Tomy Winata Teler Dicecar 5 Jam Kasus DKP
Rabu, 29 Nov 2006 17:51 WIB
Jakarta - Usai diperiksa KPK berkenaan kasus DKP, Tomy Winata terlihat teler. Sampai-sampai dia lupa pertanyaan yang ditanyakan KPK padanya seputar kasus dana dekonsentrasi di Departemen Kelautan dan Perikanan (DKP)."Wah, banyak tuh pertanyaannya, saya lupa.

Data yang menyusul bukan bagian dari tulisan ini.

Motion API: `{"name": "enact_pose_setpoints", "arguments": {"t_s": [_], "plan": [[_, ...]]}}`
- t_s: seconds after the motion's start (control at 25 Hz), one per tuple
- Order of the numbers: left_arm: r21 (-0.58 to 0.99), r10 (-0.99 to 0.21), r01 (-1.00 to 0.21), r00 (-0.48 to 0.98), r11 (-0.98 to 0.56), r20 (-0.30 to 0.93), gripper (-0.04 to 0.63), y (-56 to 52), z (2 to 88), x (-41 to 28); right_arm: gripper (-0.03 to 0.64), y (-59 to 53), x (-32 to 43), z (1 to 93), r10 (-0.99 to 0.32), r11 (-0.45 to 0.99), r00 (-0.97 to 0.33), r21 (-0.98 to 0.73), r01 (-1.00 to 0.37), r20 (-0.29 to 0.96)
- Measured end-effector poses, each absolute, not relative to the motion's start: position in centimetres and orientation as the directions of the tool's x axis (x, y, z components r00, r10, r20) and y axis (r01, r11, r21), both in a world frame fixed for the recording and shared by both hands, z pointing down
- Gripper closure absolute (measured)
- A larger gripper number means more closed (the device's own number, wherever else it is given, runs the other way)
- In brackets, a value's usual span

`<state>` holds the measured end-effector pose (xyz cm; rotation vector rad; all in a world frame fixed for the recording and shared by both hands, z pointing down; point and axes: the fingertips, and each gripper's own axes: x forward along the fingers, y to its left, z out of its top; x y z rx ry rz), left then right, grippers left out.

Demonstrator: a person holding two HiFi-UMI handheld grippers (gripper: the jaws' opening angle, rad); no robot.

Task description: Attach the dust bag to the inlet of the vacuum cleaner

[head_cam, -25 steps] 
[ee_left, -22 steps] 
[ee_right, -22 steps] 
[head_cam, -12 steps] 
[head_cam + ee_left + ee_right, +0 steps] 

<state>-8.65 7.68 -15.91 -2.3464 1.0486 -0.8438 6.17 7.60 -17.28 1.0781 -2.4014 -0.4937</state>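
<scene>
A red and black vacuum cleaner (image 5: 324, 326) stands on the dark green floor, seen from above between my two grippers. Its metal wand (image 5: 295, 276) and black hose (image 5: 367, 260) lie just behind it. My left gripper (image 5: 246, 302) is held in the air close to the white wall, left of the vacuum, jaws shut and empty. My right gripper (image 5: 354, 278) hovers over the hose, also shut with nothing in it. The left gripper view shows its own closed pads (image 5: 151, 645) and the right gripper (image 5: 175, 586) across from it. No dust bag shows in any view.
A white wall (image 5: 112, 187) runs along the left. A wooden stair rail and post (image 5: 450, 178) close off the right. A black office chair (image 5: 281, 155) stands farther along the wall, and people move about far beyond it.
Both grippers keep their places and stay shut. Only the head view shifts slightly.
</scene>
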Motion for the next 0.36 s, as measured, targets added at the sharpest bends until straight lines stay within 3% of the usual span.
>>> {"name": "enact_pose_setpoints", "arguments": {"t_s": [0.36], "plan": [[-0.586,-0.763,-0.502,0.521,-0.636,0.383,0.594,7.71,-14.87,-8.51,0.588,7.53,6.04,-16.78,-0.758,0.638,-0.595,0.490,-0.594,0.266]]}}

Lima jam diperiksa, teler," ujar Tomy yang mengenakan jaket coklat dengan wajah lesu saat ditanyai wartawan usai pemeriksaan di kantor KPK, Jl Veteran III, Jakarta Pusat, Rabu (29/11/2006).Kendati lelah dicecar pertanyaan sejak pukul 12.00 WIB hingga pukul 17.00 WIB, bos Artha Graha itu mengaku diperiksa seputar kegiatan usahanya yang berhubungan dengan mantan Menteri Kelautan dan Perikanan Rokhmin Dahuri.Perusahaan milik Tomy, Maritim Timur Jaya (MTJ), diduga mendapat fasilitas khusus dari DKP. Namun hal itu dibantahnya, mengingat perusahaan itu sejak tahun 1997 tidak beroperasi. Dia juga membantah memiliki hubungan pribadi selama Rokhmin menjabat sebagai menteri."Sejak pendirian MTJ tahun 1997 kena huru-hara. Selama Rokhmin jadi menteri, perusahaan mati suri. Izin bangunan ada, izin operasional belum ada. Kita juga sudah menyerahkan bukti," ujar Tomy sambil sesekali bersin karena sedang flu.Untuk membuktikan dirinya tak bersalah, Tomy siap jika mesti diperiksa lagi. "Kita tunggu saja proses selanjutnya," katanya sambil menuju mobil Toyota Land Cruiser bernopol B 8217 ZE.Kasus dana dekonsentrasi ini menjerat mantan Menteri Kelautan dan Perikanan Rokhmin Dahuri sebagai tersangka. Besaran dana dekonsentrasi yang diduga tidak sah sebesar Rp 15 miliar.